*What the exercise asks*:
Give the data again exactly as it appears, excluding any pictures.

*Provided data*:
○ ○ ○
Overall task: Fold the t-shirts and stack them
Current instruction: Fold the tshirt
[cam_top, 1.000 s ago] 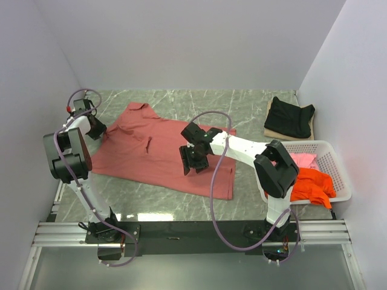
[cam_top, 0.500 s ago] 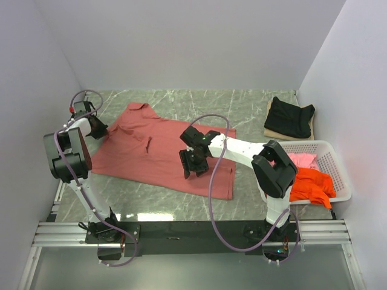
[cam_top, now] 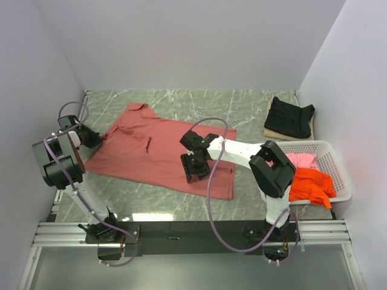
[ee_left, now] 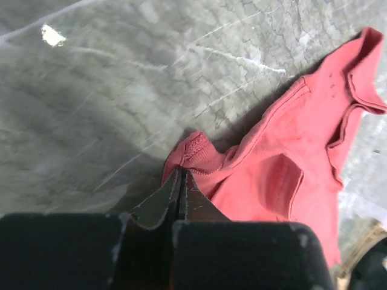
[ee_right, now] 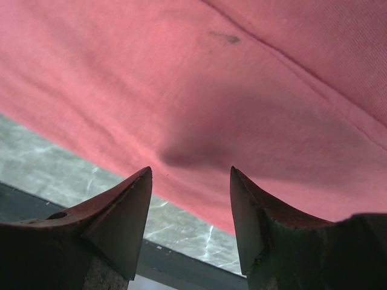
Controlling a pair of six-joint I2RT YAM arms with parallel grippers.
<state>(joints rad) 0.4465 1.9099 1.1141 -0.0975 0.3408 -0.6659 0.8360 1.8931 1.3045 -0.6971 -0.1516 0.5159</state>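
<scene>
Across the grey marble table (cam_top: 242, 112), spread nearly flat toward the left: a brick-red t-shirt (cam_top: 151, 154), collar at the far side. By the right wall, a white lattice basket (cam_top: 338, 175) holding an orange t-shirt (cam_top: 308, 184) and a pink t-shirt (cam_top: 304, 160). Beyond it, folded on a tan board (cam_top: 272, 132), a black t-shirt (cam_top: 290, 116). At the red sleeve, left gripper (ee_left: 181, 181) pinched tight on the cuff. Over the near hem, right gripper (ee_right: 190, 181) spread wide, gripping nothing.
</scene>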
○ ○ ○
*Written response*:
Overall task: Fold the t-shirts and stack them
Current instruction: Fold the tshirt
[cam_top, 1.000 s ago] 
[cam_top, 0.500 s ago] 
[cam_top, now] 
[ee_left, now] 
[ee_right, now] 
Controlling a pair of six-joint I2RT YAM arms with parallel grippers.
<state>(joints rad) 0.4465 1.9099 1.1141 -0.0975 0.3408 -0.6659 0.8360 1.8931 1.3045 -0.6971 -0.1516 0.5159</state>
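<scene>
Across the grey marble table (cam_top: 242, 112), spread nearly flat toward the left: a brick-red t-shirt (cam_top: 151, 154), collar at the far side. By the right wall, a white lattice basket (cam_top: 338, 175) holding an orange t-shirt (cam_top: 308, 184) and a pink t-shirt (cam_top: 304, 160). Beyond it, folded on a tan board (cam_top: 272, 132), a black t-shirt (cam_top: 290, 116). At the red sleeve, left gripper (ee_left: 181, 181) pinched tight on the cuff. Over the near hem, right gripper (ee_right: 190, 181) spread wide, gripping nothing.
</scene>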

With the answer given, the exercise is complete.